Actually, Santorum proposes the kind of policy that Democrats and real liberals should support, too. At the same time, though, it shows how conservatives and Republicans are often careless when talking about foreign policy.

Santorum begins:

“The president says `the threat of war is receding’ but he’s wrong.  The war is on, and its front lines are advancing towards us and our allies, above all toward Israel.”

But that’s not what Obama said but rather the “tide of war is receding” at the Pentagon recently, referring to direct U.S. engagement in Iran and Afghanistan. Santorum’s basic concept is right but the quote is taken out of context. He could have found a better one. That might not seem important to you but later in a campaign the mass media would have a field day ridiculing Santorum.

He continues:

“We're facing a global alliance that includes Russia, North Korea, China, Iran, Syria, Venezuela, Bolivia, Nicaragua, Ecuador and of course Cuba.  They are outspoken in their desire to weaken us and drive us out of their regions.  Some of them-- Iran, and the radical Islamists whose rise to power has been facilitated by this president--speak eagerly of destroying us, and our allies, especially Israel.”

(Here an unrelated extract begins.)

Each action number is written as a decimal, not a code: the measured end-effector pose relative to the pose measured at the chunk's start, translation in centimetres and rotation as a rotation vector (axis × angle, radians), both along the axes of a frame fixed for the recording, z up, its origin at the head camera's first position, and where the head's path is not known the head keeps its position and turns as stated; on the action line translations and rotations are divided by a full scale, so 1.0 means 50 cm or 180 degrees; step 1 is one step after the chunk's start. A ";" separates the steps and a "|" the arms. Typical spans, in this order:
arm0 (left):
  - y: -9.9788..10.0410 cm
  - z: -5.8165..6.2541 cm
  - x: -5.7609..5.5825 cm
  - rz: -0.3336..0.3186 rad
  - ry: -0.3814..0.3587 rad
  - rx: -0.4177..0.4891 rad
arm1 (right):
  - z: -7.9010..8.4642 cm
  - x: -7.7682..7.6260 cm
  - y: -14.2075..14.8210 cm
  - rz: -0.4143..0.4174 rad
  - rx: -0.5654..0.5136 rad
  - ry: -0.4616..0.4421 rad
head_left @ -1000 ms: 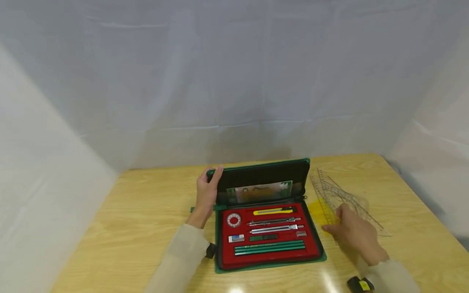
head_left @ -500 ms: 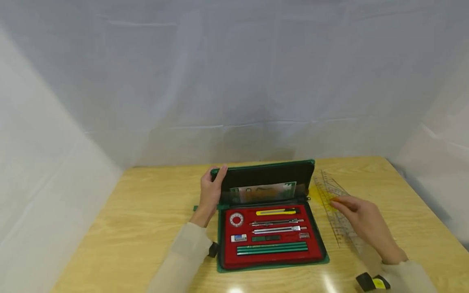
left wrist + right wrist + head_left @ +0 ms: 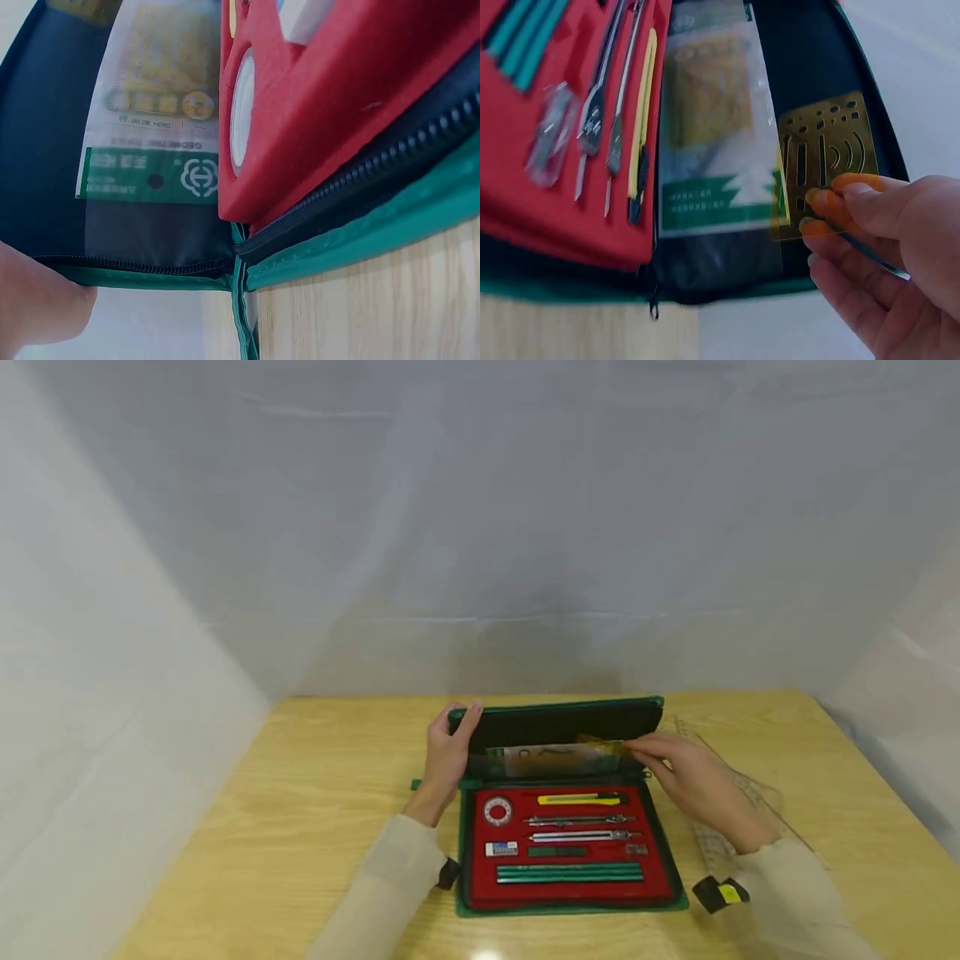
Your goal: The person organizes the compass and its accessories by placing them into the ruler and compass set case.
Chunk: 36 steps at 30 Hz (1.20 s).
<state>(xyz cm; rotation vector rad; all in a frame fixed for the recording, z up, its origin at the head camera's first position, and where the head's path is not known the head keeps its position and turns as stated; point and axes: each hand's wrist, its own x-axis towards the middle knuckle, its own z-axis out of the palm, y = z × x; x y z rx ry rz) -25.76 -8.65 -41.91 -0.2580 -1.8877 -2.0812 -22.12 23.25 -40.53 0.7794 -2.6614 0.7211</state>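
Observation:
A green zip case [image 3: 570, 717] lies unzipped, its lid standing tilted up at the back. My left hand [image 3: 444, 760] grips the lid's upper left corner, thumb on the inner side. Between thumb and fingers of my right hand [image 3: 697, 783] is a yellow see-through drawing template [image 3: 829, 139] with cut-out shapes. It is in front of the lid's dark inside, its edge overlapping a printed plastic packet [image 3: 727, 112]. That packet sits in the lid's clear pocket. In the right wrist view, fingers show through the template's lower corner.
The red tray [image 3: 517, 897] holds a white ring [image 3: 498, 811], a yellow cutter [image 3: 579, 799], two metal compasses [image 3: 581, 836], an eraser [image 3: 501, 849], a sharpener [image 3: 636, 849] and green pencils [image 3: 570, 873]. Clear rulers [image 3: 757, 789] lie right of the case, partly behind my right arm.
My right hand has lifted the yellow template off the clear rulers and carried it left to the lid. The left hand keeps its grip on the lid; the head view has shifted slightly.

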 end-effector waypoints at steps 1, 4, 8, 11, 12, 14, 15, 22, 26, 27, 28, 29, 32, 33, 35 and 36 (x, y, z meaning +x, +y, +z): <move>0.002 -0.001 0.001 -0.0008 -0.0003 0.0002 | 0.002 -0.005 -0.006 0.0029 0.0067 0.0050; 0.007 -0.004 0.003 -0.0020 0.0025 -0.0002 | 0.006 -0.018 -0.020 0.0124 0.0178 0.0138; 0.009 -0.006 0.003 -0.0048 0.0039 -0.0028 | 0.006 -0.030 -0.036 0.0206 0.0252 0.0199; 0.011 -0.007 0.001 -0.0104 0.0027 -0.0039 | 0.003 -0.033 -0.047 0.0158 0.0349 0.0312; 0.012 -0.007 0.001 -0.0122 0.0012 -0.0033 | 0.002 -0.034 -0.051 0.0134 0.0385 0.0369; 0.012 -0.005 0.001 -0.0165 -0.0019 -0.0015 | -0.002 -0.036 -0.061 0.0063 0.0468 0.0525; 0.012 -0.002 0.002 -0.0183 -0.0028 -0.0011 | -0.003 -0.038 -0.066 0.0038 0.0506 0.0590; 0.022 0.036 0.026 -0.0238 -0.0054 -0.0064 | -0.019 -0.041 -0.102 -0.0121 0.0435 0.0695; 0.022 0.027 0.019 -0.0277 -0.0037 -0.0028 | -0.026 -0.035 -0.116 -0.0297 0.0395 0.0618; 0.021 0.022 0.015 -0.0273 -0.0040 -0.0019 | -0.028 -0.034 -0.118 -0.0327 0.0391 0.0601; 0.020 0.016 0.009 -0.0267 -0.0048 -0.0011 | -0.029 -0.032 -0.120 -0.0348 0.0389 0.0579; 0.019 0.009 0.003 -0.0261 -0.0047 -0.0014 | -0.030 -0.031 -0.121 -0.0363 0.0406 0.0548; 0.016 -0.002 -0.005 -0.0230 -0.0035 -0.0021 | -0.031 -0.028 -0.124 -0.0347 0.0492 0.0407; 0.015 -0.002 -0.005 -0.0208 -0.0033 -0.0033 | -0.030 -0.027 -0.126 -0.0321 0.0515 0.0353; 0.017 -0.006 -0.006 -0.0167 -0.0015 -0.0048 | -0.031 -0.025 -0.126 -0.0273 0.0560 0.0282; 0.019 -0.008 -0.007 -0.0144 -0.0012 -0.0046 | -0.032 -0.024 -0.124 -0.0258 0.0570 0.0283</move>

Again, this is the kind of carelessness could be easily ridiculed by Obama’s supporters. Are these countries in a ‘global alliance”? Of course not. Is there evidence of a Chinese attempt to drive America out of Asia? No. Does the United States want to treat both Russia and China as enemies despite some real problems with conflicting policies? Dangerous adventurism.

On substance, though, Santorum is correct: there are powerful radical forces attacking U.S. interests and subverting its allies. This is the number one issue to which the United States must respond.  Santorum says it perfectly when he continues: “We have no strategy to deal with this gathering storm.  Indeed, our leaders act as if things are getting better every day.”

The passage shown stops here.